▶ **Assignment**: Word for word, reproduce each line of the data below, omitting every image.

▶ **Data segment**:
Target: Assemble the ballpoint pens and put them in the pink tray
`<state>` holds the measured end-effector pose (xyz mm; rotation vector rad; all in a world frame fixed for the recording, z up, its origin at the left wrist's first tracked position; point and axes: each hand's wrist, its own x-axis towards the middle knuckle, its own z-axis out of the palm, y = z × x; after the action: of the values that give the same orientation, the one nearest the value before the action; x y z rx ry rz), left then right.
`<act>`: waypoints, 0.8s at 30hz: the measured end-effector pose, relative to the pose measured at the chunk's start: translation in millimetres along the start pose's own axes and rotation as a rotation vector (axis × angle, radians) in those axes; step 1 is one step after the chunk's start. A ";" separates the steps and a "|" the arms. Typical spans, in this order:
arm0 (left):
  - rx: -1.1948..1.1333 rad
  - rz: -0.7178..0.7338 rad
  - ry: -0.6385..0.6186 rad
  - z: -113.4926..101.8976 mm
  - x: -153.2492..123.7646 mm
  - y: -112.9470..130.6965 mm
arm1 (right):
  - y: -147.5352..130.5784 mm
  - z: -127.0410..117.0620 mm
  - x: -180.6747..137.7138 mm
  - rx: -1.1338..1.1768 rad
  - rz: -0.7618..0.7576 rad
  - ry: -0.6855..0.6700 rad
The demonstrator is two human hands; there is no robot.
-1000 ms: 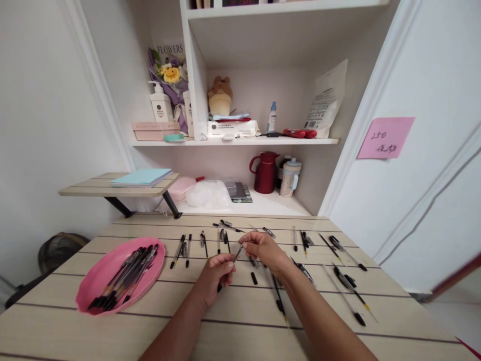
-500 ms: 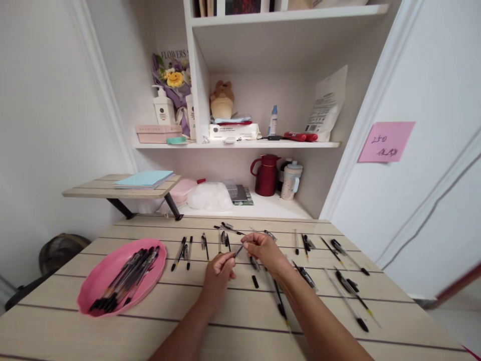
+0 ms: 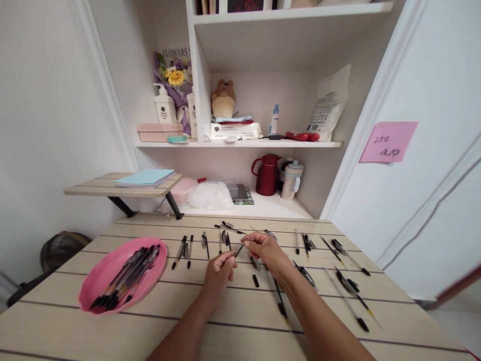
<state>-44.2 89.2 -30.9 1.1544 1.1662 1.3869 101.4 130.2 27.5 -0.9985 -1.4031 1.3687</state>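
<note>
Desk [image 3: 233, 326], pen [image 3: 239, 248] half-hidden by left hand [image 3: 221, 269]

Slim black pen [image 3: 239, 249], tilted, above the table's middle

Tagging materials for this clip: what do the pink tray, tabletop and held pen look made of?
Pink tray: likely plastic, smooth uniform colour, slight sheen. Tabletop: pale wood or laminate, matt, visible grain, dark grooves. Pen, pinched by left hand and right hand: probably plastic, dark; too small to be sure.
</note>
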 end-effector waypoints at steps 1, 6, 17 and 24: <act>-0.005 0.000 0.000 0.1 0.0 -0.2 | 1.4 0.4 0.5 -0.008 -0.005 0.003; 0.005 -0.014 -0.001 -1.0 0.1 0.8 | 6.8 3.3 1.9 -0.021 -0.005 0.051; -0.050 -0.072 -0.133 -3.2 -0.5 4.4 | 14.9 -0.3 5.2 0.040 0.024 0.003; -0.061 -0.093 -0.163 -4.3 0.0 4.2 | 13.0 0.4 5.1 0.008 0.024 0.022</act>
<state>-48.8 88.4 -27.1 1.1340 1.0417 1.2257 99.2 135.8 14.9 -1.0255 -1.3721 1.3763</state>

▶ **Task solution**:
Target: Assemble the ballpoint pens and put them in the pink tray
`<state>` holds the measured end-effector pose (xyz mm; rotation vector rad; all in a world frame fixed for the recording, z up, its origin at the left wrist's first tracked position; point and axes: each hand's wrist, its own x-axis towards the middle knuckle, its own z-axis out of the palm, y = z × x; after the action: of the values that give the same orientation, the one nearest the value before the action; x y z rx ry rz), left then right.
`<act>`: waypoints, 0.8s at 30hz: the measured end-effector pose, relative to the pose measured at the chunk's start: translation in millimetres along the start pose's own axes and rotation as a rotation vector (axis × angle, radians) in those axes; step 1 is one step after the chunk's start. A ";" separates the steps and a "|" the arms. Typical spans, in this order:
arm0 (left):
  - rx: -1.1948..1.1333 rad
  - rz: -0.7178..0.7338 rad
  - ry: -0.6385..0.6186 rad
  - z: -113.4926..101.8976 mm
  - x: -153.2492..123.7646 mm
  - y: -112.9470..130.6965 mm
arm1 (right):
  - y: -147.5352..130.5784 mm
  - z: -127.0410..117.0620 mm
  - x: -180.6747..137.7138 mm
  - rx: -1.1338..1.1768 rad
  - rz: -0.7618..0.7576 rad
  - ry: -0.6855..0.6700 rad
The demonstrator is two human hands; there is no robot.
-1000 ms: 
-500 ms: 
+0 ms: 
<state>-44.2 89.2 -30.9 1.1544 1.1662 1.3869 101.4 130.2 27.5 -0.9985 -1.4031 1.3687</state>
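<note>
Desk [image 3: 233, 326], pen [image 3: 239, 248] half-hidden by left hand [image 3: 221, 269]

Slim black pen [image 3: 239, 249], tilted, above the table's middle

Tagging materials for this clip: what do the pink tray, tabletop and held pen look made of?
Pink tray: likely plastic, smooth uniform colour, slight sheen. Tabletop: pale wood or laminate, matt, visible grain, dark grooves. Pen, pinched by left hand and right hand: probably plastic, dark; too small to be sure.
</note>
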 end-effector waypoints at steps 1, 6, 17 and 24: <act>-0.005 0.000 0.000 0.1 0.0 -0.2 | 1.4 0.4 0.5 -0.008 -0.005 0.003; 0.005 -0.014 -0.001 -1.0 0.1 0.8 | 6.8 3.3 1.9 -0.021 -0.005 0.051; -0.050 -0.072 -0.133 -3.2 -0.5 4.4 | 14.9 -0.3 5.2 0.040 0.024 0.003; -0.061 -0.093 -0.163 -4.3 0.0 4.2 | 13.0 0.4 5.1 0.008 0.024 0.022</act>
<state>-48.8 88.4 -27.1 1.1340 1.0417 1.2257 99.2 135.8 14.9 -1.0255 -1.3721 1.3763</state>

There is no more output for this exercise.